RECORDS SUPPLIED: Begin

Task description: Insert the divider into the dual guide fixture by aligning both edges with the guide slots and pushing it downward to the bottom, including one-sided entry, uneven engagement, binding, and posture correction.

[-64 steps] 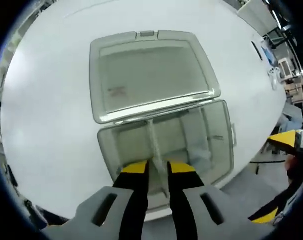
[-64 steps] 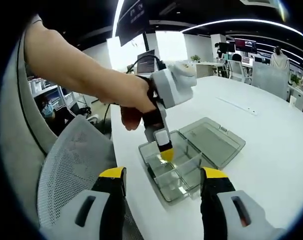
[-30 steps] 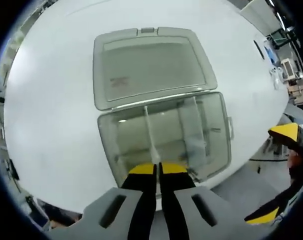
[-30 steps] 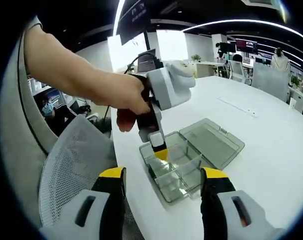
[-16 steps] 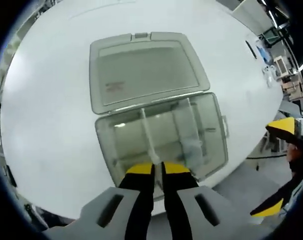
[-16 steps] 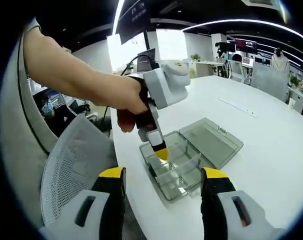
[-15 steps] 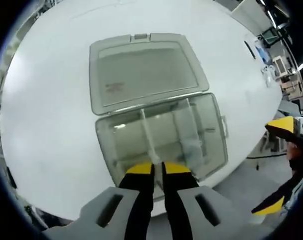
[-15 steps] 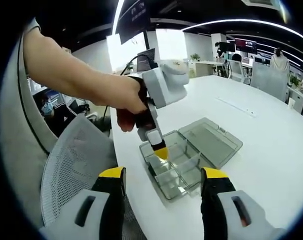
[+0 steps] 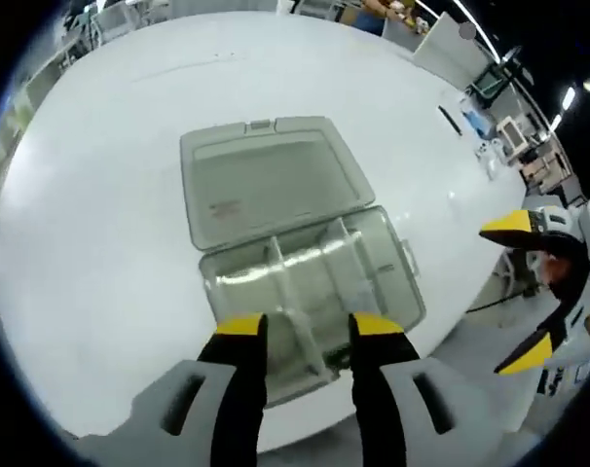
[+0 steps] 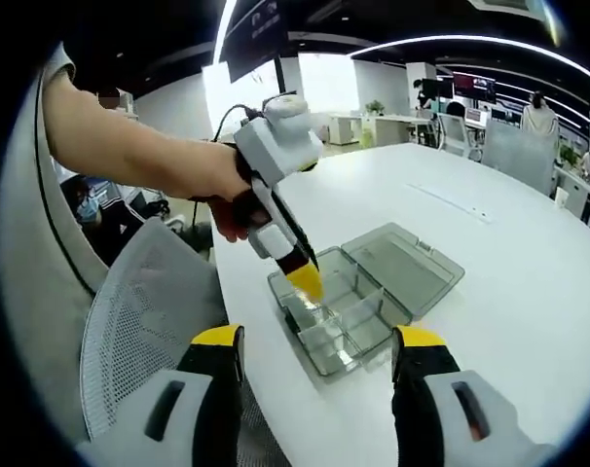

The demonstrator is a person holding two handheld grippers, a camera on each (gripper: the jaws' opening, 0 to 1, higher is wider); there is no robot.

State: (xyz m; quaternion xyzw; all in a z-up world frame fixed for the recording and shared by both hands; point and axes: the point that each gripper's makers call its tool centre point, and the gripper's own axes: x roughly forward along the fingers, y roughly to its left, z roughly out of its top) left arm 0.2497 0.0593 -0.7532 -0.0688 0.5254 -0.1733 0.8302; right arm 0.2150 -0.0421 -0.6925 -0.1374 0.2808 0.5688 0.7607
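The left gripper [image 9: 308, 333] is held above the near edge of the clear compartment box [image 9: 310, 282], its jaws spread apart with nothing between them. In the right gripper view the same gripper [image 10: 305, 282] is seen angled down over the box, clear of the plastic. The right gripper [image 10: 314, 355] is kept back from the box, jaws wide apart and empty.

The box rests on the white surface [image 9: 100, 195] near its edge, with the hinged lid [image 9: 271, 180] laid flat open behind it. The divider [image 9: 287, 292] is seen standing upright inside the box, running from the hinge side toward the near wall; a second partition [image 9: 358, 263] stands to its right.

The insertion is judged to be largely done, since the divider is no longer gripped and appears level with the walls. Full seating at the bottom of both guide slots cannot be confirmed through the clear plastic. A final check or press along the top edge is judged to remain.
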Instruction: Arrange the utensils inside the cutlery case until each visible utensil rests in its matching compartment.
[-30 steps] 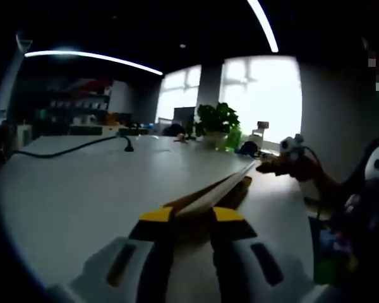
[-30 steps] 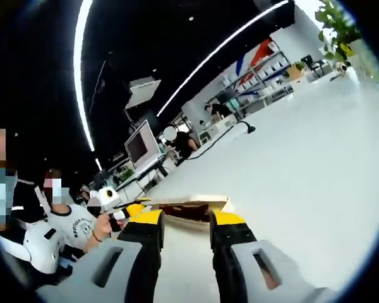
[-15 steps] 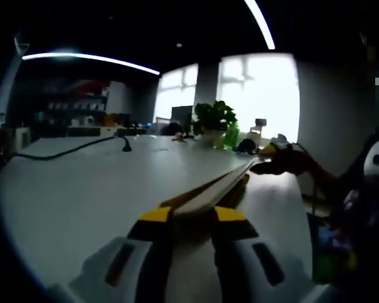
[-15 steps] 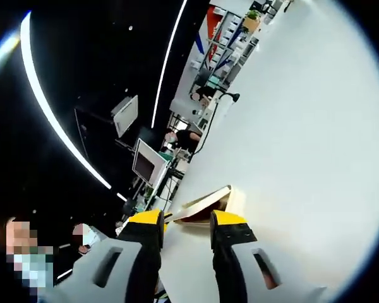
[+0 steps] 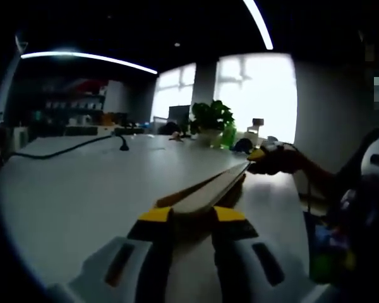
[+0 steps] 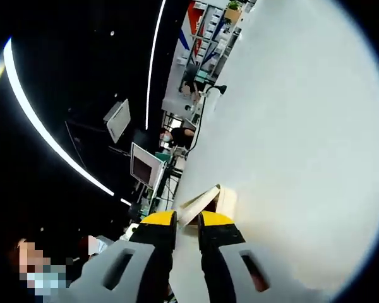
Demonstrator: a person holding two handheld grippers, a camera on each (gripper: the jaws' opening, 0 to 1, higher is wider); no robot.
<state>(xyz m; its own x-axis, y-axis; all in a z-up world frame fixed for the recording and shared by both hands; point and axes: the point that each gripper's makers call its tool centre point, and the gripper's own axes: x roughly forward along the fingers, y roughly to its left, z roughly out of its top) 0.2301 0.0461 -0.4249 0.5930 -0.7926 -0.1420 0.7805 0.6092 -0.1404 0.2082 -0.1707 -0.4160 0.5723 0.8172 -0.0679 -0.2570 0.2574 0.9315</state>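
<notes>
Left gripper view: left gripper (image 5: 191,218) pinching the near edge of the cutlery case (image 5: 208,189) between narrowed jaws, lying across the table (image 5: 76,189).

Right gripper view: right gripper (image 6: 187,221) clamping the case's corner (image 6: 205,201), jaws nearly closed, beside the table edge.

Left tool (image 5: 191,216) jaws apart, right tool (image 6: 187,219) jaws seemingly nearly closed.
</notes>
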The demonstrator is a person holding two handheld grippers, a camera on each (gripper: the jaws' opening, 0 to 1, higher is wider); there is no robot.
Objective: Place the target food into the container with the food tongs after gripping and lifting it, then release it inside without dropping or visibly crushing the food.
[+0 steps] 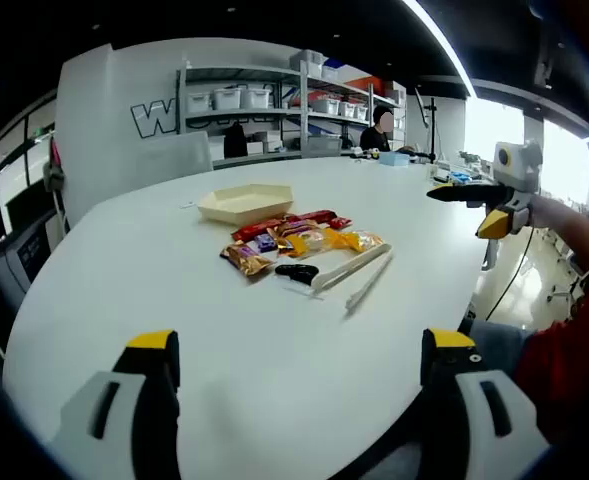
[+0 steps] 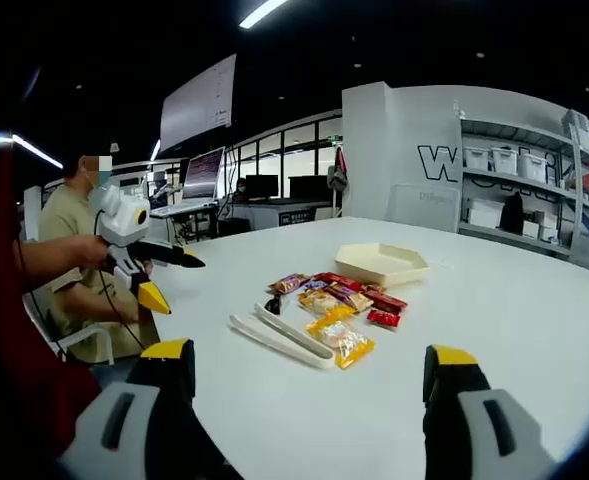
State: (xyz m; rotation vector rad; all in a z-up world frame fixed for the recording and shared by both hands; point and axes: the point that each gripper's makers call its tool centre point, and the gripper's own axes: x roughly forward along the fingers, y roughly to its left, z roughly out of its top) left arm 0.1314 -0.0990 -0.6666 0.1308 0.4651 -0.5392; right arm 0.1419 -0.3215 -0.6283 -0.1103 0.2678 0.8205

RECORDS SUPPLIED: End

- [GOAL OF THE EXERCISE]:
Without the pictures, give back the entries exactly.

- [ANSWER BELOW]:
Task description: Insert the divider into the dual guide fixture by aligning both edges with the guide slots and pushing it downward to the bottom, including one-sided entry, uneven engagement, binding, and posture correction.

[-64 steps] 
[-64 steps] 
[-30 steps] 
[-30 steps] 
[-16 steps] 
[-16 steps] 
[-15 steps] 
[-15 steps] 
[+0 steps] 
[+0 steps] 

The demonstrator is a person holding two handheld grippers, a camera on each (gripper: the jaws' opening, 0 to 1, higher is wider); there is no robot.

State: (xyz m; quaternion xyzw; all in a z-up world frame fixed for the recording and shared by both hands; point and axes: the point that each gripper's makers call its tool centre point, and the gripper's own axes: x roughly forward along the fingers, y roughly to its left, z roughly out of its top) left arm 0.2497 0.0593 -0.7532 -0.0688 0.5254 -0.1733 0.8302; right arm 0.2150 -0.0421 -0.6925 -0.1374 0.2808 0.5688 0.7607
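The left gripper [image 9: 308, 333] is held above the near edge of the clear compartment box [image 9: 310, 282], its jaws spread apart with nothing between them. In the right gripper view the same gripper [image 10: 305, 282] is seen angled down over the box, clear of the plastic. The right gripper [image 10: 314, 355] is kept back from the box, jaws wide apart and empty.

The box rests on the white surface [image 9: 100, 195] near its edge, with the hinged lid [image 9: 271, 180] laid flat open behind it. The divider [image 9: 287, 292] is seen standing upright inside the box, running from the hinge side toward the near wall; a second partition [image 9: 358, 263] stands to its right.

The insertion is judged to be largely done, since the divider is no longer gripped and appears level with the walls. Full seating at the bottom of both guide slots cannot be confirmed through the clear plastic. A final check or press along the top edge is judged to remain.
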Instruction: Arrange the utensils inside the cutlery case until each visible utensil rests in its matching compartment.
[-30 steps] 
[-30 steps] 
[-15 steps] 
[-15 steps] 
[+0 steps] 
[+0 steps] 
Demonstrator: a person holding two handheld grippers, a camera on each (gripper: the jaws' opening, 0 to 1, higher is wider); no robot.
<state>(xyz m; its own x-axis, y-axis; all in a z-up world frame fixed for the recording and shared by both hands; point and axes: the point that each gripper's makers call its tool centre point, and the gripper's own axes: x roughly forward along the fingers, y roughly to its left, z roughly out of its top) 0.2301 0.0461 -0.4249 0.5930 -0.7926 -0.1420 0.7805 0.6092 -0.1404 0.2082 -0.1707 -0.4160 0.5723 0.8172 -0.0679 -0.2570 0.2574 0.9315</state>
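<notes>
Left gripper view: left gripper (image 5: 191,218) pinching the near edge of the cutlery case (image 5: 208,189) between narrowed jaws, lying across the table (image 5: 76,189).

Right gripper view: right gripper (image 6: 187,221) clamping the case's corner (image 6: 205,201), jaws nearly closed, beside the table edge.

Left tool (image 5: 191,216) jaws apart, right tool (image 6: 187,219) jaws seemingly nearly closed.
</notes>
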The demonstrator is a person holding two handheld grippers, a camera on each (gripper: the jaws' opening, 0 to 1, higher is wider); there is no robot.
Objective: Place the target food into the container with the food tongs after gripping and lifting it, then release it inside without dropping or visibly crushing the food.
[+0 steps] 
[+0 steps] 
State: (xyz m; rotation vector rad; all in a z-up world frame fixed for the recording and shared by both hands; point and axes: the point that each gripper's makers call its tool centre point, and the gripper's own axes: x roughly forward along the fingers, y roughly to its left, z roughly out of its top) left arm 0.1314 -0.0990 -0.6666 0.1308 0.4651 -0.5392; right arm 0.1419 -0.3215 -0.6283 -0.1103 0.2678 0.8205

The answer is complete.